EXERCISE DESCRIPTION:
Your output should be each line from the material below that has the word "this".

• • •

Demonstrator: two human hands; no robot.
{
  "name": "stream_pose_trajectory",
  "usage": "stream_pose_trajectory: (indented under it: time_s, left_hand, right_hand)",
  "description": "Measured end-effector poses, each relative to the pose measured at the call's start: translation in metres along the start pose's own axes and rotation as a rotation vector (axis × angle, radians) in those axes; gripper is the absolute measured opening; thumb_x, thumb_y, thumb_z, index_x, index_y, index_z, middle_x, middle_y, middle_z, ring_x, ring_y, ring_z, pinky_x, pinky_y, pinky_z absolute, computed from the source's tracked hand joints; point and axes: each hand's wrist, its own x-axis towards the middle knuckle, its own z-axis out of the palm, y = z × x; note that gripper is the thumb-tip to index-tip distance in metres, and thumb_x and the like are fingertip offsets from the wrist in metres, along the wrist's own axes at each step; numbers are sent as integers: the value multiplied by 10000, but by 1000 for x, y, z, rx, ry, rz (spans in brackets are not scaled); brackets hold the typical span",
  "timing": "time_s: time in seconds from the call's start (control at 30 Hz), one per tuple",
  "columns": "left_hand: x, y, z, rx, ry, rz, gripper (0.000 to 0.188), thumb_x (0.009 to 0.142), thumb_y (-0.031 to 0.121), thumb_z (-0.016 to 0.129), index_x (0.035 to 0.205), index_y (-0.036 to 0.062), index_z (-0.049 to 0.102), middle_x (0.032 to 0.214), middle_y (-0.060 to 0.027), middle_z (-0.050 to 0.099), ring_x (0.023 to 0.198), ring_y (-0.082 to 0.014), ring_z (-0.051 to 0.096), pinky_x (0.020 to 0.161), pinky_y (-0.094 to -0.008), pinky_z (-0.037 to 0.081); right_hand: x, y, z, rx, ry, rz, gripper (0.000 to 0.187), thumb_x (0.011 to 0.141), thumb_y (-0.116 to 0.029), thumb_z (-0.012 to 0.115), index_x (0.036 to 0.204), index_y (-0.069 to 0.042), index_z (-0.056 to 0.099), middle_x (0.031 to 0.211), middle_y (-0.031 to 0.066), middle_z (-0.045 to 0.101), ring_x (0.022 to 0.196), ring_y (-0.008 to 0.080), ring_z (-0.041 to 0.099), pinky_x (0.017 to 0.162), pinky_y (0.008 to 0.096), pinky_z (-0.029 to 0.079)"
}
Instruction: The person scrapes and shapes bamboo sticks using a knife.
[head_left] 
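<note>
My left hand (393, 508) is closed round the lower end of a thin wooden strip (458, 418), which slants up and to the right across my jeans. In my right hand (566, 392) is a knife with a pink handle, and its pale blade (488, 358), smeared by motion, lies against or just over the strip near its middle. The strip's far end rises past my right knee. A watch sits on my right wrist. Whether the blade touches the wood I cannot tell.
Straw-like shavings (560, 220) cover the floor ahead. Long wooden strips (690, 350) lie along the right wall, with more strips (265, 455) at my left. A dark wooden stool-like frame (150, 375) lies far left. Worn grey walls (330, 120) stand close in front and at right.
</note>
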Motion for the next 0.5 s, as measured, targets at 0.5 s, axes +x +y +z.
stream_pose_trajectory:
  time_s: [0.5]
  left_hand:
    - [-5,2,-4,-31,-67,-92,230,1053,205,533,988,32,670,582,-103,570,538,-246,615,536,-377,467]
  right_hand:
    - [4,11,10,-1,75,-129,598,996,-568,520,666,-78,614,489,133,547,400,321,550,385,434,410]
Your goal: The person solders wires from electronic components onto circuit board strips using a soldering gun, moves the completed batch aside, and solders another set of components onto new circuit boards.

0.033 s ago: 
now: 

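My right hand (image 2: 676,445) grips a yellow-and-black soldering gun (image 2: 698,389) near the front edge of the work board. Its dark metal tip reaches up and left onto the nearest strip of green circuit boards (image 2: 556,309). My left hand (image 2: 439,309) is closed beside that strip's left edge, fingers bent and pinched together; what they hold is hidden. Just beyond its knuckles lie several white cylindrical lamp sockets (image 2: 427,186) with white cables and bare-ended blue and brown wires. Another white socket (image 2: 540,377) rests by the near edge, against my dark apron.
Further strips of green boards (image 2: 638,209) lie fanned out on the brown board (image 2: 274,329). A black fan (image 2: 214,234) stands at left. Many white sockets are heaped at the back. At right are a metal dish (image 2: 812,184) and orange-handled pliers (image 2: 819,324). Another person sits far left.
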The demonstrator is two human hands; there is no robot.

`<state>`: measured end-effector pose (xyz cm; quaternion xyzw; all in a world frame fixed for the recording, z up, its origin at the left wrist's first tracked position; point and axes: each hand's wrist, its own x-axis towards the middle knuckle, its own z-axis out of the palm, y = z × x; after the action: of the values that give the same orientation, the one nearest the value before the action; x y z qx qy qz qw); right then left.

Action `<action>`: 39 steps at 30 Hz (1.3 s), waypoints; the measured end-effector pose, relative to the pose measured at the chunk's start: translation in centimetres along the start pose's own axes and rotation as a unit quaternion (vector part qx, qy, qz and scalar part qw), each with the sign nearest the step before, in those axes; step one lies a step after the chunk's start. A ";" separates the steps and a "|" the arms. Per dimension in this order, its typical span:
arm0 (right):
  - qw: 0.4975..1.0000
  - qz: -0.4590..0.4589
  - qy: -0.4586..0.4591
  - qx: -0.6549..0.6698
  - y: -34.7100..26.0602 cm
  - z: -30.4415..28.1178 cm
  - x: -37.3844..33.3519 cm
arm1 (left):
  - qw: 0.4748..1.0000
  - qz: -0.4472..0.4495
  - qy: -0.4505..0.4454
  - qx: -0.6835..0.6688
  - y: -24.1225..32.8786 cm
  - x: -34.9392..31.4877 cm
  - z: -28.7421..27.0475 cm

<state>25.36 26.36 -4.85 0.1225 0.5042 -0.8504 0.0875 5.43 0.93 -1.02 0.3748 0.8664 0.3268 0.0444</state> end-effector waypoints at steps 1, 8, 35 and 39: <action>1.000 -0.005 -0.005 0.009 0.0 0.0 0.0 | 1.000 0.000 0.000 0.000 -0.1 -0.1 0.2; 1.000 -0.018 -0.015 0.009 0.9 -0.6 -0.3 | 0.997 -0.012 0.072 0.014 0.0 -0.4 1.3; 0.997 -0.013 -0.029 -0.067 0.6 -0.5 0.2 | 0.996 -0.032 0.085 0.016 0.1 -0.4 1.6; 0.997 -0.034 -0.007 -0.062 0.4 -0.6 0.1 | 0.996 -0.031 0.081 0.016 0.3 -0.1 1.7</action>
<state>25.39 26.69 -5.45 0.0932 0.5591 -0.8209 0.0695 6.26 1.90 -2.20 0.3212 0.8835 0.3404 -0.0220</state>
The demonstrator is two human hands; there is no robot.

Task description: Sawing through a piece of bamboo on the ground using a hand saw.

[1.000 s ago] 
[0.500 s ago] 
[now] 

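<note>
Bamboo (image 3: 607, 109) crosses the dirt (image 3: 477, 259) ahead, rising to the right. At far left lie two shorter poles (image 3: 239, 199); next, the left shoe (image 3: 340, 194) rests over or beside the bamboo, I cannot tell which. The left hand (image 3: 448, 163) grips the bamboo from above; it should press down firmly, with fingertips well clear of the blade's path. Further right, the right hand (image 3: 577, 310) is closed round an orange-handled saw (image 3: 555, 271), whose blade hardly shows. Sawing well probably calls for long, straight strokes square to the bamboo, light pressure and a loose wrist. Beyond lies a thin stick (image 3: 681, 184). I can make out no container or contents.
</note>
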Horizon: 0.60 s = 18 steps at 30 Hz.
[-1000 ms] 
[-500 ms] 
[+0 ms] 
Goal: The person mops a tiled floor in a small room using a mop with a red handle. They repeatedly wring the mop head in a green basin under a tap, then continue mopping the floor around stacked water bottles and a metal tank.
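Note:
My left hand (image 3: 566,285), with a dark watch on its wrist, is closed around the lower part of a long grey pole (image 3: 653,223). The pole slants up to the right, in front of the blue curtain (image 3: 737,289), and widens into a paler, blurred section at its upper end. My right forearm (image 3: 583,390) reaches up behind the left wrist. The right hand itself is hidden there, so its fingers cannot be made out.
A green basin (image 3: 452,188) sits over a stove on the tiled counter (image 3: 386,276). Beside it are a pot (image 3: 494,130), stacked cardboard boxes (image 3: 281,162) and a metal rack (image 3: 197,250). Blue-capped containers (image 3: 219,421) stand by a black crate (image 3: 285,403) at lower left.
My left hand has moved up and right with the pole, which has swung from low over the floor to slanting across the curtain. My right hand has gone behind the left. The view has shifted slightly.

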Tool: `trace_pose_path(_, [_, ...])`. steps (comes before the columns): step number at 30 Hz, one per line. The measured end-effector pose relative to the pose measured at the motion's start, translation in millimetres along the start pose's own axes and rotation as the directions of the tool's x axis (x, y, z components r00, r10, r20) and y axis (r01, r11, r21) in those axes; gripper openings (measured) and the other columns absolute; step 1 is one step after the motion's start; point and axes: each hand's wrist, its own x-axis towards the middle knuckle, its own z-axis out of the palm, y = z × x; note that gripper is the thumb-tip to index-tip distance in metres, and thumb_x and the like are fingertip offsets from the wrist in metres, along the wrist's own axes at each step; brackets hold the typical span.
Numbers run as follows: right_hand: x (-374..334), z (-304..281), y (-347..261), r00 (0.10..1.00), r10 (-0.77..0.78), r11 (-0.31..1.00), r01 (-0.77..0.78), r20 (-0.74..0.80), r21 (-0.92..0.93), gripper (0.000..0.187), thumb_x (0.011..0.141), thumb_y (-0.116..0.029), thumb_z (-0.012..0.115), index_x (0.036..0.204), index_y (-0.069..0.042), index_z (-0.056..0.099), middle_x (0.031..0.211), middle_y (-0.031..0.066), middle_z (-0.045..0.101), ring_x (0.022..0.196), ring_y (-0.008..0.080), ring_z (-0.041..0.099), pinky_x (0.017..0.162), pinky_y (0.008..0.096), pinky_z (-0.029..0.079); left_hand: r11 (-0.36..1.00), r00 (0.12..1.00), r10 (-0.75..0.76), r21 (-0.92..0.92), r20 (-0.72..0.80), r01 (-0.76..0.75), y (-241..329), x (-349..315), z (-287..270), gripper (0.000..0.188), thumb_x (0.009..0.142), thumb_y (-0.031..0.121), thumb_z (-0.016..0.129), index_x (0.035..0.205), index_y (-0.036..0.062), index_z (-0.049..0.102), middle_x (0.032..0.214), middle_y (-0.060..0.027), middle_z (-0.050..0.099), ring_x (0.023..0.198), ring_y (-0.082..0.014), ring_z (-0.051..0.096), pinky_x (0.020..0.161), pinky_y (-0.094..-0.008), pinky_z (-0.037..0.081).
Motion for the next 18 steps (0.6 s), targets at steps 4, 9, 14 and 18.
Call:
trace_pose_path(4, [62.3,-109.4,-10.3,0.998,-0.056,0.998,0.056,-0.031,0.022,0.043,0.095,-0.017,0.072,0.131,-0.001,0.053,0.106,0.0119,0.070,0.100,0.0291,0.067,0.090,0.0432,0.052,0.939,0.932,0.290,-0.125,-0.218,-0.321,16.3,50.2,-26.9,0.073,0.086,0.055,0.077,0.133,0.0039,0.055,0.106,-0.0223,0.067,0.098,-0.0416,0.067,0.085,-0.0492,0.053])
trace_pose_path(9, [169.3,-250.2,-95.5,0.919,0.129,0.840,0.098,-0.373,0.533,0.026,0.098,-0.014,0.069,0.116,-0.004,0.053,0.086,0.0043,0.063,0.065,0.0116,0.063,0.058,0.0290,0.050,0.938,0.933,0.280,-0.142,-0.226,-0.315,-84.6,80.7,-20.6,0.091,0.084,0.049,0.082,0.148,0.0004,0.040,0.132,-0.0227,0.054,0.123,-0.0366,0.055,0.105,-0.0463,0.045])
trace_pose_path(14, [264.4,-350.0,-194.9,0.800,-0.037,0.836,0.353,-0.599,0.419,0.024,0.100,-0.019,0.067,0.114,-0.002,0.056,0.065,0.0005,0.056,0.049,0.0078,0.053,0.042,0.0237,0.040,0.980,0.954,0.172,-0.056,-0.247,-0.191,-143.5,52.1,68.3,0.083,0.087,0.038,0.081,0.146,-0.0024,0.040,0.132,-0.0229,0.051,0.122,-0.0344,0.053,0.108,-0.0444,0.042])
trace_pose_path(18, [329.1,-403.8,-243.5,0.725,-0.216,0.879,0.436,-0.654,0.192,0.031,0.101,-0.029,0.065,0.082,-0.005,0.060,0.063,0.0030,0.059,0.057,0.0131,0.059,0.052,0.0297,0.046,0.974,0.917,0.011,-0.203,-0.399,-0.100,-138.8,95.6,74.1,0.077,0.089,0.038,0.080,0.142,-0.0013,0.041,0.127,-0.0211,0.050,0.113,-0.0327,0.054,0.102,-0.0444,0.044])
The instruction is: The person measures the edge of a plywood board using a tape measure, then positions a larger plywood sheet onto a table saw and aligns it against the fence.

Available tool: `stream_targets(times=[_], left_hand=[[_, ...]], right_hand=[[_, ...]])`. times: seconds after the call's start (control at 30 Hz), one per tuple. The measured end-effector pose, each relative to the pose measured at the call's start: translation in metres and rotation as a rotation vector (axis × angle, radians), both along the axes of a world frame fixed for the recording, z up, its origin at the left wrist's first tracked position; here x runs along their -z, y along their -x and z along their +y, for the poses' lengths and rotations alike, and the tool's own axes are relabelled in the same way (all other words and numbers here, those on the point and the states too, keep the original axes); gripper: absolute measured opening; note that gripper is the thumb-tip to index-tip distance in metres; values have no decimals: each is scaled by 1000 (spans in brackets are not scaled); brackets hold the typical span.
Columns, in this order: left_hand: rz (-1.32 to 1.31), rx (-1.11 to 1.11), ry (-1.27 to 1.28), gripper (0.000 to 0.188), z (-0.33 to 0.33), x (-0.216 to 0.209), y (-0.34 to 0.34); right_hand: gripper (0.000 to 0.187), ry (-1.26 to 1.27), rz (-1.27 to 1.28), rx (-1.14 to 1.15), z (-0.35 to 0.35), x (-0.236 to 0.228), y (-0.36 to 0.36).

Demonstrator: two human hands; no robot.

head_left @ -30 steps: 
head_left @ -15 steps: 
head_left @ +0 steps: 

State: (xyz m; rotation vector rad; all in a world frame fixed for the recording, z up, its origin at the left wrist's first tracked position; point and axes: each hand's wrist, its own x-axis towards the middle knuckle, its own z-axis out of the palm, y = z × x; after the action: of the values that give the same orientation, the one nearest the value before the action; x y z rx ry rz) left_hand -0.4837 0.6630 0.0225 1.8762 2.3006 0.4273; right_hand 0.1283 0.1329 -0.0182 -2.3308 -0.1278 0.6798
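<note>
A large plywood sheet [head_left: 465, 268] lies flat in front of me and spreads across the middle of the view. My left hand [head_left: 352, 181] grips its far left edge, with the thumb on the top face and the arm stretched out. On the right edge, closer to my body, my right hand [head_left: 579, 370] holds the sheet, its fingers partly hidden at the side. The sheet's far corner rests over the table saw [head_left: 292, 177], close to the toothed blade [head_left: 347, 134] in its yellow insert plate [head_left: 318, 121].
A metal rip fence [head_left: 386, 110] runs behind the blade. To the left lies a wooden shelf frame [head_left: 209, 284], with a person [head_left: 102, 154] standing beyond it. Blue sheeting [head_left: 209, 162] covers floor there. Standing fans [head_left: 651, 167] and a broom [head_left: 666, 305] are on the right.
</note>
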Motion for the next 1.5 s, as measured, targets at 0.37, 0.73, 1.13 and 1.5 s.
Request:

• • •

TASK SOLUTION:
Action `<action>`: 39 steps at 30 Hz (1.3 s), waypoints; the measured end-effector pose, relative to the pose measured at the chunk's start: translation in centimetres along the start pose's own axes and rotation as a unit quaternion (vector part qx, qy, qz and scalar part qw), each with the sign nearest the step before, in those axes; step one lies a step after the chunk's start. A ";" separates the steps and a "|" the arms. Per dimension in this order, its typical span:
Columns, in this order: left_hand: rz (-1.32 to 1.31), rx (-1.11 to 1.11), ry (-1.27 to 1.28), gripper (0.000 to 0.188), z (-0.33 to 0.33), x (-0.216 to 0.209), y (-0.34 to 0.34); right_hand: gripper (0.000 to 0.187), ry (-1.26 to 1.27), rz (-1.27 to 1.28), rx (-1.14 to 1.15), z (-0.35 to 0.35), x (-0.236 to 0.228), y (-0.36 to 0.36).

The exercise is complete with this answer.